Heut zu deinem Namensfeste wünsch ich dir das Allerbeste. Kann dir freilich gar nichts schenken als ein herzliches Gedenken; denn ich bin ja noch so klein. Immer wird das nicht so sein! Bin ich groß, dann sollst du sehen, werde ich dir zur Seite stehen, werde deine Arbeit tun und du darfst im Lehnstuhl ruhn!
Ich und mein Schwesterlein, sind wir auch noch so klein, wir tun es doch den anderen nach und wollen heute am Namenstag die Stimmchen froh erheben: Der liebe Großpapa soll leben!

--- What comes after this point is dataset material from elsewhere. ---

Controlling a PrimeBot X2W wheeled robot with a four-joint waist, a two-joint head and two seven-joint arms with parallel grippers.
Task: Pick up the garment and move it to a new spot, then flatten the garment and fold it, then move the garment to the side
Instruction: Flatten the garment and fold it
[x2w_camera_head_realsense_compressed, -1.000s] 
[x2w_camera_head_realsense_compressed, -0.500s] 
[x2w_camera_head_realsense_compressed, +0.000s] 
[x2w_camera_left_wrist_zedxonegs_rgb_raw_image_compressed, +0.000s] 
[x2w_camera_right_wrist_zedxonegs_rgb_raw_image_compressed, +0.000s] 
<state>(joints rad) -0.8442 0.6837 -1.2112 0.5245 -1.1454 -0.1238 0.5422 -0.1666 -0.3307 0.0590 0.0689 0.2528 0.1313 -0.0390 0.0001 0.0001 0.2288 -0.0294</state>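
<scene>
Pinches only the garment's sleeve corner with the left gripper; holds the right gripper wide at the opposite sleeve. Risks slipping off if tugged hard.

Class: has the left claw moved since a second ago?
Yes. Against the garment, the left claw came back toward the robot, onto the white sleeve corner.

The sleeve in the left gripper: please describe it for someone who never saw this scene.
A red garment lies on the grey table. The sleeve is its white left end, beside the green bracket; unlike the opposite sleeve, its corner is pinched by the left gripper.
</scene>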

Das alte Jahr ist müd geworden. Kalt weht zu uns der Wind von Norden. Er beißt und färbt die Nasen rot. Die Vöglein leiden große Not. Doch lange dauert das nicht mehr. Das neue Jahr kommt schon daher, trägt auf dem Rücken huckepack, gefüllt mit Gutem, einen Sack. Greift, liebe Eltern, nur hinein! Für euch wird auch was drinnen sein, so schön, wie nie zuvor es war! Das wünsch ich euch zum neuen Jahr.